= List of Sinhala words of Dutch origin =

This is a list of Sinhala words of Dutch origin.

Note: For information on the transcription used, see National Library at Calcutta romanization. An exception from the standard is the romanization of Sinhala long "ä" (/[æː]/) as "ää".

Sinhala words of Dutch origin came about during the period of Dutch colonial rule in Sri Lanka between 1658 and 1798. This period saw absorption of several Dutch words into the local language brought about by the interaction between Dutch colonials and the Sinhalese people, mainly in the coastal areas of the island. The Dutch replaced the Portuguese as the catalyst of change with regard to the social and cultural life of the people.
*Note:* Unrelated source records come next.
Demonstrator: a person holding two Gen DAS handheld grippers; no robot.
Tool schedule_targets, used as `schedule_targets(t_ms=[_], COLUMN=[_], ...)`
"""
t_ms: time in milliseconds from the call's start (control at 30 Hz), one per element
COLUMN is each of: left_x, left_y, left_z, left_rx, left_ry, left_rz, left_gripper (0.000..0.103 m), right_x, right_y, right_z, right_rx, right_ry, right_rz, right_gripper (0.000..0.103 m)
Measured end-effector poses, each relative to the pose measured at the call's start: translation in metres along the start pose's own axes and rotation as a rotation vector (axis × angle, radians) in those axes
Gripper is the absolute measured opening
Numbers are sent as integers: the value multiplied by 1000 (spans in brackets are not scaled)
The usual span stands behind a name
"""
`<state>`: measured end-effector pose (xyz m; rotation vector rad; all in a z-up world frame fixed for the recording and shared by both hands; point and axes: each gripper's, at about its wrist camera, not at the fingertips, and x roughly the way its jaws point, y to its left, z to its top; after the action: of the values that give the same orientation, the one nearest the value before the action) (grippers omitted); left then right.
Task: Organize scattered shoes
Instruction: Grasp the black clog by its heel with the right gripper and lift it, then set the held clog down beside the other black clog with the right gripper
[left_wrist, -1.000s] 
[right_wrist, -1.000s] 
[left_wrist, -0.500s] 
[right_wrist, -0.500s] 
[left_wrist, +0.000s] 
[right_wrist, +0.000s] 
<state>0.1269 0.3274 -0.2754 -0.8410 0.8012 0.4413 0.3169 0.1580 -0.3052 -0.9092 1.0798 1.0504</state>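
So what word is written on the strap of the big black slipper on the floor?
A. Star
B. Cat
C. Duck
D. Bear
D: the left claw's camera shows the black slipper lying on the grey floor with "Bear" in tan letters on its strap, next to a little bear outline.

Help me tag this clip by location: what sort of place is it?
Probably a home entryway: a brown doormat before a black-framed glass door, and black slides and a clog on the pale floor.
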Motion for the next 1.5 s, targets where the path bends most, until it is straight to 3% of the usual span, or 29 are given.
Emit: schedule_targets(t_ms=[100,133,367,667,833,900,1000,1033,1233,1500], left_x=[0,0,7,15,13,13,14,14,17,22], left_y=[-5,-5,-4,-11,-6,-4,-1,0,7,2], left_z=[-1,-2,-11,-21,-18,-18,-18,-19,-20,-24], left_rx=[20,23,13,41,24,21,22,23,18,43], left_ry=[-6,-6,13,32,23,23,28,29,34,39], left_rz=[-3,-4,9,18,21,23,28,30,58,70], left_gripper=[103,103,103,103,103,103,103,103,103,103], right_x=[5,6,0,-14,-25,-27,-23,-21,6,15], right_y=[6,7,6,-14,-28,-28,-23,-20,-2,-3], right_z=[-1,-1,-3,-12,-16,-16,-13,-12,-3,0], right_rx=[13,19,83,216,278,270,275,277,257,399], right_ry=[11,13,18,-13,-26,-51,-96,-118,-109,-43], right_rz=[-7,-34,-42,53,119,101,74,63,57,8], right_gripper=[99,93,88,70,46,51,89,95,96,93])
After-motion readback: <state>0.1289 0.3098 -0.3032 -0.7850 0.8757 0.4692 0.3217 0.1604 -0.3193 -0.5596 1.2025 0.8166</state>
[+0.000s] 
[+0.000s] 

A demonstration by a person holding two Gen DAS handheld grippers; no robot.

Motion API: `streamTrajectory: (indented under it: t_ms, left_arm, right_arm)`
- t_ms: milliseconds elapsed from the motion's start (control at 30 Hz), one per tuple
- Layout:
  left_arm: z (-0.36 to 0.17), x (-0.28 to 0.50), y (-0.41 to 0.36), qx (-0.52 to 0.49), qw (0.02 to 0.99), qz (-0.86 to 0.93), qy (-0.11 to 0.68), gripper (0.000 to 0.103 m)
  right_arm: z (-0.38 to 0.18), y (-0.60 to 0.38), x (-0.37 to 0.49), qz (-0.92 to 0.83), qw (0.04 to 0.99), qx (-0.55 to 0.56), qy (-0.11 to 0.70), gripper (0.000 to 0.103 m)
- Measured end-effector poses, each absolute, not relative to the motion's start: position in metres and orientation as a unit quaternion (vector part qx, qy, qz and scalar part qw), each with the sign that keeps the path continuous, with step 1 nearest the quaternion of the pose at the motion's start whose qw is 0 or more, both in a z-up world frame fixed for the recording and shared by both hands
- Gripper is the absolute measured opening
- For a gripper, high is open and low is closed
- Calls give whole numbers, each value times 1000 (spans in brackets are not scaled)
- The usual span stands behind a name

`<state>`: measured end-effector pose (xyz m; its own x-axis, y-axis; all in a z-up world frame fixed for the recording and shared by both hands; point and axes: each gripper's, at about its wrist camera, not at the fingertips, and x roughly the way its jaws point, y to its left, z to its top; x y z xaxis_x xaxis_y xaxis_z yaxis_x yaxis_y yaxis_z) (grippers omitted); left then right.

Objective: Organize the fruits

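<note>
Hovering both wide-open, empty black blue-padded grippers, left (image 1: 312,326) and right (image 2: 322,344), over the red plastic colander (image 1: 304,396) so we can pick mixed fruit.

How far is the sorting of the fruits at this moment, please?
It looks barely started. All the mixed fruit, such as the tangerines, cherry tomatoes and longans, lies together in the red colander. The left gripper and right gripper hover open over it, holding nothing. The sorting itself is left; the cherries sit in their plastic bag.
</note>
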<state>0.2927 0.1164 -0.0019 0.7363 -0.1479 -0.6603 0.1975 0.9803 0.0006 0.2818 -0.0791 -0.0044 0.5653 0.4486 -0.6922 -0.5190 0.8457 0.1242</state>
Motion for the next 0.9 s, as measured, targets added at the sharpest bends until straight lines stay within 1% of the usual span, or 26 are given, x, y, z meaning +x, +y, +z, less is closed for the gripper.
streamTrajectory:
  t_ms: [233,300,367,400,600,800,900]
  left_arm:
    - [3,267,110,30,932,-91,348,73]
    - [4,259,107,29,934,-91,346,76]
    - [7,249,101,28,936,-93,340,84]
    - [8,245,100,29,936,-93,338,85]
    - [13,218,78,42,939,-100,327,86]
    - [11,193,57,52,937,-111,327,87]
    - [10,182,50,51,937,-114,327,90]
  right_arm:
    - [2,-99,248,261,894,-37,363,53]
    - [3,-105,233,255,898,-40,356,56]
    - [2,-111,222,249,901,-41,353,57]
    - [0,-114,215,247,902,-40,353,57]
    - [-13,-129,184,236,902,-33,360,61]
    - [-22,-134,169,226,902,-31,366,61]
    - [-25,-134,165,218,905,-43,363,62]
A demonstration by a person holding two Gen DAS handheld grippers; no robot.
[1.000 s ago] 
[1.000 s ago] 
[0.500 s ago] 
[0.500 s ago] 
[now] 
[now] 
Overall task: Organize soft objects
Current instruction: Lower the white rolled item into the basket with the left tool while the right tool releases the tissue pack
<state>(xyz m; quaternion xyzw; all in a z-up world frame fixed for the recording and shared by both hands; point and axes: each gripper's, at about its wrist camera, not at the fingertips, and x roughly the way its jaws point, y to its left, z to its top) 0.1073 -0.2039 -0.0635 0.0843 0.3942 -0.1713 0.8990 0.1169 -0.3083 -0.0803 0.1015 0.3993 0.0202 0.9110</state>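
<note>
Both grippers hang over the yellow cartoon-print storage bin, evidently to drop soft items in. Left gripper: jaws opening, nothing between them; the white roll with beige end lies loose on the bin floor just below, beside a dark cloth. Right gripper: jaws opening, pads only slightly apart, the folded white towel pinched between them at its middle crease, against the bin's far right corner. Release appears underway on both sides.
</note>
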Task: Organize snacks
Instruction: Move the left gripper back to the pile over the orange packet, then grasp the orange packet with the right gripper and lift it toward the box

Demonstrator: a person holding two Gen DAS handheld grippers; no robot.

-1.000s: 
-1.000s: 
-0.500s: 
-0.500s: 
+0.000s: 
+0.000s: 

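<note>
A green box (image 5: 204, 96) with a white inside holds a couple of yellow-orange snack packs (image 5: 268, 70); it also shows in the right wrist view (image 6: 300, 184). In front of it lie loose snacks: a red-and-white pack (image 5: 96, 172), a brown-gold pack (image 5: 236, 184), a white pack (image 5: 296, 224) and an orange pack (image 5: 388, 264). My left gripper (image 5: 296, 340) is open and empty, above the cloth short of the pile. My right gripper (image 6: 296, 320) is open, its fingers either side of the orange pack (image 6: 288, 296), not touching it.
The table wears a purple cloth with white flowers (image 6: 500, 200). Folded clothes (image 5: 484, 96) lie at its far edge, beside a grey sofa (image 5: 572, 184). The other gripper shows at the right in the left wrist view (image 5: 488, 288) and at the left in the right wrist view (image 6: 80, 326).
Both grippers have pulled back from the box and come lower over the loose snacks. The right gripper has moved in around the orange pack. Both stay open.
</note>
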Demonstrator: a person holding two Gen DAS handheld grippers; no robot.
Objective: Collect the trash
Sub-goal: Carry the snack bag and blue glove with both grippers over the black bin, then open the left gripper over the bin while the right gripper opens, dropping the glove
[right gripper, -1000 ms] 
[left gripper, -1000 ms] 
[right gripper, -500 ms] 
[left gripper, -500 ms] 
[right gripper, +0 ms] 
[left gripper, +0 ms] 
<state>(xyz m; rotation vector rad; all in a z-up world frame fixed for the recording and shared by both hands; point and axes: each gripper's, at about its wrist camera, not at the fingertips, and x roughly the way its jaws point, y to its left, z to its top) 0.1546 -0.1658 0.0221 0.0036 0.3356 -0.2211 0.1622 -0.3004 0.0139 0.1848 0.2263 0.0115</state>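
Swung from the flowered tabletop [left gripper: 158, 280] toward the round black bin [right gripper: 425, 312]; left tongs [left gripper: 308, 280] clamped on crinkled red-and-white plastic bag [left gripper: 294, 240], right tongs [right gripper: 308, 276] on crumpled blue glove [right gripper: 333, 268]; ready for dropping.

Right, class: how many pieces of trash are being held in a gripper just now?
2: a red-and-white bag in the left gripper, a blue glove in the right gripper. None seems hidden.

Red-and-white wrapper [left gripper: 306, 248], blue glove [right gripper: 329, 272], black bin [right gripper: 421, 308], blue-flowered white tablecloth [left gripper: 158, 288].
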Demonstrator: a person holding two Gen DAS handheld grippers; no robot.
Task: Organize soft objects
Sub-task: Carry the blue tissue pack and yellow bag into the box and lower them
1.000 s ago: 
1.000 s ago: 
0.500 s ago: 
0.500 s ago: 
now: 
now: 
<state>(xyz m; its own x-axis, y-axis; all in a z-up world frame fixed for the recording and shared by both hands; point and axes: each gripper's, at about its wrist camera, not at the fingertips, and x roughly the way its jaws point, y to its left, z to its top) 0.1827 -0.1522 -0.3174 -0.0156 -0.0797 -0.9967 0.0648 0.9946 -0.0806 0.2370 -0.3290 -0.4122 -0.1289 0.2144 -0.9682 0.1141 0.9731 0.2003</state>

A wide variety of words were adopted from administrative terms to military terms, which reveals several points of contact between the two groups.

==Types of loanwords==
- Borrowings
The words pertaining to the fields of daily life, administration, food and military are the most numerous; this is to be expected because of many new innovations and goods that reached Sri Lanka via the Dutch.

==The borrowing process==
Dutch loanwords in Sinhala rarely appear in the same form as the original word. Usually, a word has undergone some kind of modification to fit into the Sinhala phonological or morphological system (e.g. balk becomes bālkaya because Sinhala inanimate nouns (see grammatical gender) need to end with /a/, , in order to be declineable).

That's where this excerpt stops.